Quels sont les verrous à lever pour augmenter la part des protéines végétales ?
Il y a des verrous au niveau de la production. La culture des légumineuses permet de réduire l’utilisation d’engrais azotés, mais, dans la comptabilité des agriculteurs, ce bénéfice n’est pas mesuré. L’une de nos priorités est de mesurer la valeur des services écosystémiques, tels que l’enrichissement en azote du sol, qu’offrent les légumineuses.
 
D’autres verrous se trouvent au niveau de l’offre en produits contenant des protéines végétales. Celle-ci est encore limitée si on compare à l’offre en viandes ou produits laitiers.  Il faut pouvoir lever ces verrous ensemble, sinon, on ne pourra développer une filière qui est encore fragile.
 
De nouveaux produits permettraient donc de rééquilibrer la balance en faveur des protéines végétales ?

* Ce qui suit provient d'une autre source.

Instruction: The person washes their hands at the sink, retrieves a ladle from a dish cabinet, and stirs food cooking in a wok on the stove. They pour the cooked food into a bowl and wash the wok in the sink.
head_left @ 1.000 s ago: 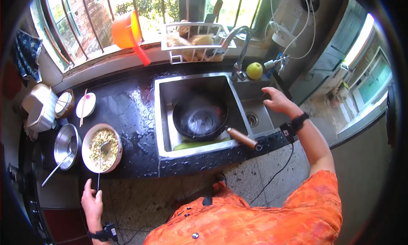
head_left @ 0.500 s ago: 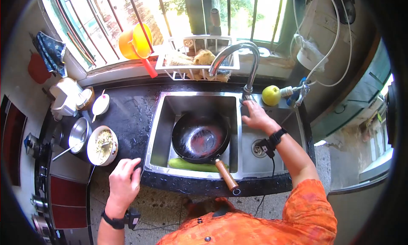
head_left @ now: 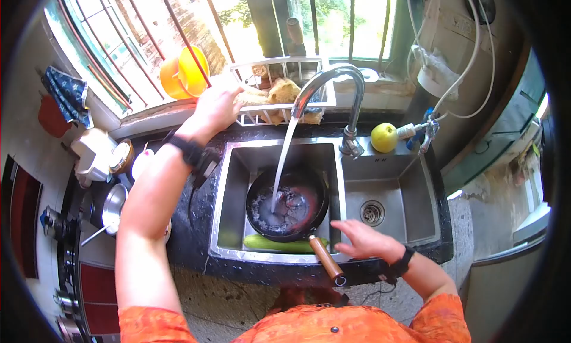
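Observation:
Water runs from the curved faucet (head_left: 357, 99) into a black wok (head_left: 287, 203) standing in the left basin of the steel sink (head_left: 279, 258). The wok's wooden handle (head_left: 326, 258) sticks out over the sink's front edge. My right hand (head_left: 366, 240) is just right of that handle, fingers apart and holding nothing. Up at the windowsill, my left hand (head_left: 220, 107) reaches to the left end of a white wire rack (head_left: 285, 107) with tan sponge-like pieces (head_left: 284, 91) in it; its fingertips are too blurred to tell what they touch. A green gourd (head_left: 279, 244) lies beneath the wok's front.
An orange dipper (head_left: 185, 73) is on the sill at left. A yellow-green fruit (head_left: 383, 138) sits right of the faucet. On the left counter are a metal bowl (head_left: 113, 206) and white containers (head_left: 94, 155), partly behind my left arm. Window bars stand behind the rack.
Water now flows from the faucet. My right hand has come down from the faucet base to near the wok handle. My left hand has moved up from the counter's front to the rack.

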`<state>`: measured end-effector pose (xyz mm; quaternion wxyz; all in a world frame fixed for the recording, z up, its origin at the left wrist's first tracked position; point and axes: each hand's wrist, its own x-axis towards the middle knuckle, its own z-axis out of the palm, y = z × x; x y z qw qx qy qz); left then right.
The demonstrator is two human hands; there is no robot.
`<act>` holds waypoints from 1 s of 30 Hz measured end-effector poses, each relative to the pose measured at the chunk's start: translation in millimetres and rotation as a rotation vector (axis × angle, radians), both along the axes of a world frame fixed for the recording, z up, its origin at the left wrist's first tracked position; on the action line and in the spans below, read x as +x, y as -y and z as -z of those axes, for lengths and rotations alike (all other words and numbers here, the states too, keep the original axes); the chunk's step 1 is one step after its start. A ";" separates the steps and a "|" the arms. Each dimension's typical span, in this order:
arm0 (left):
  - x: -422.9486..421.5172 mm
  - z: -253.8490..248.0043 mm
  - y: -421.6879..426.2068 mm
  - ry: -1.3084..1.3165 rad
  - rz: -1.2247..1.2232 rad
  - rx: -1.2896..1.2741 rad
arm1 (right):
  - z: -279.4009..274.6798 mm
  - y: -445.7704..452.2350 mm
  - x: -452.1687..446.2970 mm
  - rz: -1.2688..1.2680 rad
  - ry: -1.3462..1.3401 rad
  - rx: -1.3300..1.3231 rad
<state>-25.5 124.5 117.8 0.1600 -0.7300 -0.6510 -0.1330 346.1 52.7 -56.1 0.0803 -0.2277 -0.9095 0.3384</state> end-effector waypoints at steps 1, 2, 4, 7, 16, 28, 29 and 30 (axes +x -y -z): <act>-1.0 3.0 -21.3 -0.027 -0.039 -0.075 | -0.7 9.0 2.3 0.020 0.020 -0.025; 2.3 2.1 -36.1 -0.025 -0.022 -0.074 | -4.8 16.9 4.1 0.044 0.045 -0.080; 6.2 1.7 -59.9 -0.201 -0.067 -0.314 | -11.6 28.9 5.4 0.118 0.111 -0.229; -5.9 21.7 -78.8 -0.340 -0.138 -0.296 | -4.2 44.1 6.1 0.241 0.155 -0.588; -28.3 -31.1 -53.1 -0.364 -0.077 -0.055 | 38.9 57.5 -8.2 0.585 -0.032 -1.054; -56.3 18.3 84.9 0.235 -0.147 0.284 | 24.6 30.0 -9.0 0.325 0.219 -0.896; -55.4 25.1 101.3 0.356 -0.140 0.277 | 14.4 21.8 -8.8 0.263 0.288 -0.740; -54.3 32.4 118.8 0.475 -0.133 0.273 | 4.0 9.3 -6.3 0.293 0.216 -0.728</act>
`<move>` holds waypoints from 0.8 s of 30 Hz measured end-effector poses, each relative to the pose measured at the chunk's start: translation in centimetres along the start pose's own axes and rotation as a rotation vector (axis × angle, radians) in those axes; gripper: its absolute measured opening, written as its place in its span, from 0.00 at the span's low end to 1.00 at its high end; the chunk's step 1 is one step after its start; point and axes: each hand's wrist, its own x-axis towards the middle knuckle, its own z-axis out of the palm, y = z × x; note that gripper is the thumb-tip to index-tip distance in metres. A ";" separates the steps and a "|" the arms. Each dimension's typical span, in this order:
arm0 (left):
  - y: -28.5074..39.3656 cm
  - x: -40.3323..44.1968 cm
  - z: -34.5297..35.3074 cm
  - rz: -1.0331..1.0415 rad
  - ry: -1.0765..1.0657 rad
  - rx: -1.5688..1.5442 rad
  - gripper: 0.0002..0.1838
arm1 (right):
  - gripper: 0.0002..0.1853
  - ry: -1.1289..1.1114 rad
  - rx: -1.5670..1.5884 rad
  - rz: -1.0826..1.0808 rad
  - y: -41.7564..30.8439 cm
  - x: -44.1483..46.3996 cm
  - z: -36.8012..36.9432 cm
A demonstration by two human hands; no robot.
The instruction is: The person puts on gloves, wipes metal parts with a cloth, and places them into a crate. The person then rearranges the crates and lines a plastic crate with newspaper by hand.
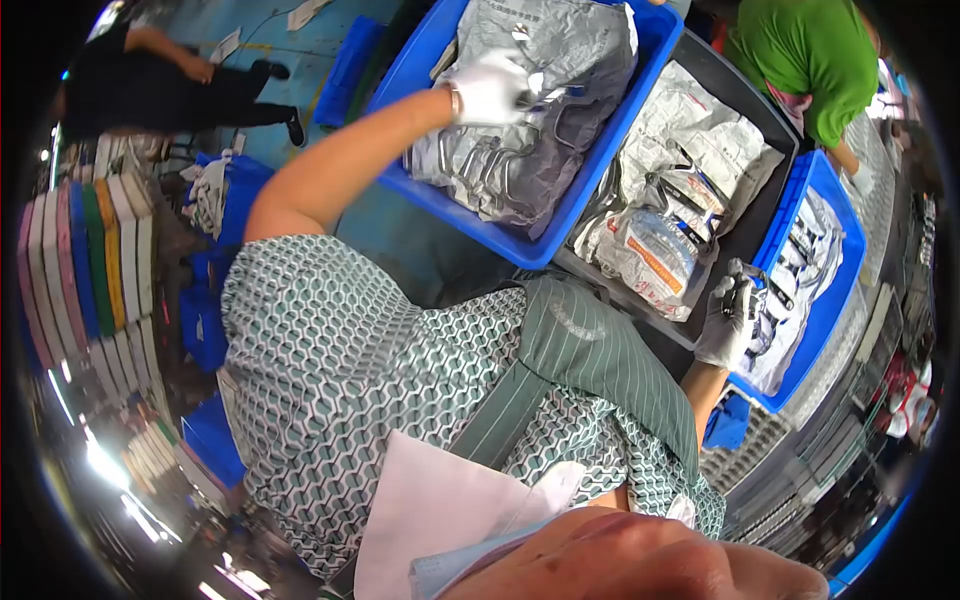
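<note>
My left hand (490,90), in a white glove, reaches over a blue bin (545,250) lined with grey plastic sheeting (500,30). Its fingers are closed on a small shiny metal piece (537,84); blur hides its exact kind. Several bent metal parts (490,165) lie on the sheeting below. At the right, my right hand (727,325), also white-gloved, is closed around a silver-and-dark metal piece (742,284). It is beside a second blue bin (850,270), where several similar silver-and-black metal parts (785,285) lie on white wrapping.
Between the blue bins stands a dark grey bin (745,215) with crumpled printed plastic (650,245) and several slim dark parts. A person in a green top (805,60) works at upper right. Another person in dark clothes (130,85) is upper left. Stacked coloured boards (90,260) stand left.
</note>
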 end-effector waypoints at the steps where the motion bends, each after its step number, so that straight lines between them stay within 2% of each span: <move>1: -0.3 2.3 1.3 0.141 -0.075 0.099 0.12 | 0.13 0.018 0.010 0.029 -1.2 1.9 -3.1; 6: -4.9 5.9 3.5 0.530 -0.079 0.286 0.09 | 0.15 0.154 0.035 0.038 0.9 -1.0 -1.5; 9: -3.2 11.9 7.2 0.700 0.158 0.232 0.09 | 0.12 0.203 0.010 0.067 -0.7 -1.1 -1.5; 10: -2.2 13.6 5.8 0.699 0.042 0.268 0.07 | 0.12 0.218 -0.013 0.060 -0.8 -1.3 -1.1; 14: -2.8 20.3 9.0 0.766 0.283 0.319 0.06 | 0.12 0.282 -0.108 0.031 -1.6 -3.3 1.1; 17: -0.9 23.1 9.4 0.724 0.112 0.413 0.07 | 0.12 0.313 -0.119 0.039 -2.5 -3.7 0.8; 19: -1.4 24.0 11.1 0.623 0.245 0.522 0.09 | 0.12 0.328 -0.114 0.038 -2.2 -4.2 0.8; 21: -1.0 24.4 11.2 0.571 0.046 0.581 0.09 | 0.12 0.346 -0.085 0.050 -2.2 -4.3 0.6; 23: -1.1 23.7 10.6 0.558 0.073 0.606 0.07 | 0.12 0.355 -0.068 0.061 -2.3 -4.6 -0.2; 24: -1.9 23.5 10.4 0.608 0.151 0.501 0.06 | 0.12 0.362 -0.062 0.063 -2.2 -4.7 -0.6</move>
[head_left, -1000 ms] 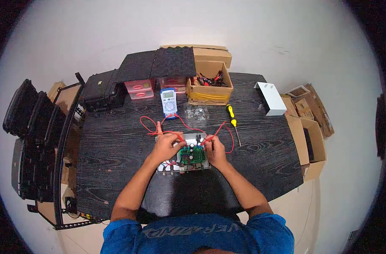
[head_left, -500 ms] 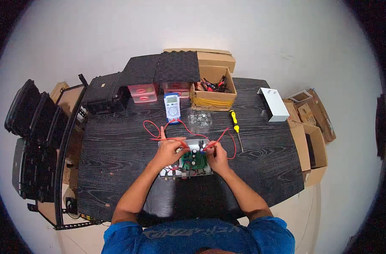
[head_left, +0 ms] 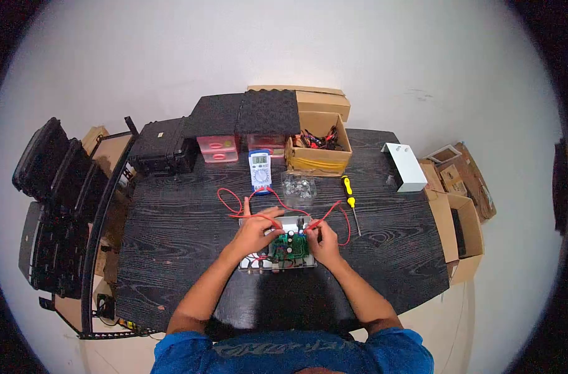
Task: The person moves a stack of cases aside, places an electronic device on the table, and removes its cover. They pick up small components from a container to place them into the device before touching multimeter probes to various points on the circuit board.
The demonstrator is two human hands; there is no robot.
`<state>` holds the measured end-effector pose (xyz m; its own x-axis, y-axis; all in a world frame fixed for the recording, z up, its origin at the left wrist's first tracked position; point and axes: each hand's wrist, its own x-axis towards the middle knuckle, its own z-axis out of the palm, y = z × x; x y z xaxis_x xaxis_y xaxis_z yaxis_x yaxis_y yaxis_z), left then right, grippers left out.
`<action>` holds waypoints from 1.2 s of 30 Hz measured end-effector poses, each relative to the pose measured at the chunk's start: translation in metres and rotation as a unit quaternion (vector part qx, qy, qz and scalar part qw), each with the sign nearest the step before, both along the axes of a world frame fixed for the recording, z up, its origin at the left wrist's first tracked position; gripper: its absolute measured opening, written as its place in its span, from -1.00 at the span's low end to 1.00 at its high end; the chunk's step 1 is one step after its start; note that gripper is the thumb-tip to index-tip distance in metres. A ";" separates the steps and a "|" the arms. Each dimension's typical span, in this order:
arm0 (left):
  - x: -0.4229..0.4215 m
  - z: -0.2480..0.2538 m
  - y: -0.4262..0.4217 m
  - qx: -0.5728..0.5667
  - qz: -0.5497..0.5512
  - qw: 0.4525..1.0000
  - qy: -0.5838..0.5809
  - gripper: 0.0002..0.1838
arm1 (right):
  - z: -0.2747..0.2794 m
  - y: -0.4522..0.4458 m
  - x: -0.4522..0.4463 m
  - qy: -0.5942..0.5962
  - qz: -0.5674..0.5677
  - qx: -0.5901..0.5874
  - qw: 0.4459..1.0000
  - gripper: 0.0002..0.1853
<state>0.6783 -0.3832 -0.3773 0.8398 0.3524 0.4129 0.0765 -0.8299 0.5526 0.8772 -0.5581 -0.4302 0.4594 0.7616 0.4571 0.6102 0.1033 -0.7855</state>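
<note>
A green circuit board [head_left: 289, 247] lies in an open metal case [head_left: 252, 264] near the table's middle. My left hand [head_left: 256, 232] pinches a red test probe [head_left: 275, 223] over the board's upper left, its index finger raised. At the upper right of the board, my right hand [head_left: 324, 241] is closed on another red probe [head_left: 314, 224]. Red leads run from both probes to a blue and white multimeter [head_left: 260, 172], whose display is lit with digits. The probe tips are too small to make out.
Behind stand a cardboard box of cables [head_left: 319, 149], pink drawers [head_left: 218, 149] and a black case [head_left: 162, 146]. A bag of small parts [head_left: 299, 189], a yellow screwdriver [head_left: 350, 198] and a white metal cover [head_left: 405, 167] lie to the right of the multimeter.
The whole scene has shifted down in the view. The multimeter's display now reads differently. Both hands still hold their probes at the board's upper part.
</note>
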 end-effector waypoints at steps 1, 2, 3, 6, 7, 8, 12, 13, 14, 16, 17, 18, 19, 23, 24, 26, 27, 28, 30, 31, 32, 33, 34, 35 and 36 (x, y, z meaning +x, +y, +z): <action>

On peut l’espérer. Il y a des chercheurs et des entreprises qui travaillent sur des produits innovants acceptables par le consommateur et qui s’adaptent au mode de vie du 21éme siècle. Ceux-ci pourraient changer l’image des protéines végétales qui sont encore considérées comme l’aliment du pauvre. Ce sont de vieux préjugés contre lesquels il faut lutter.
 
Et vous, comment consommez-vous les protéines végétales ?
Là-dessus, je ne suis pas très innovant ! Je consomme des pois-chiches en salades, dans le couscous et la paella. J’aime aussi les lentilles dans des plats cuisinés. Cela fait partie de mon alimentation et je ne me demande pas si les protéines végétales sont bonnes pour ma santé, ou si je me dois d’en consommer. Quand on a une alimentation équilibrée, les protéines végétales viennent tout naturellement.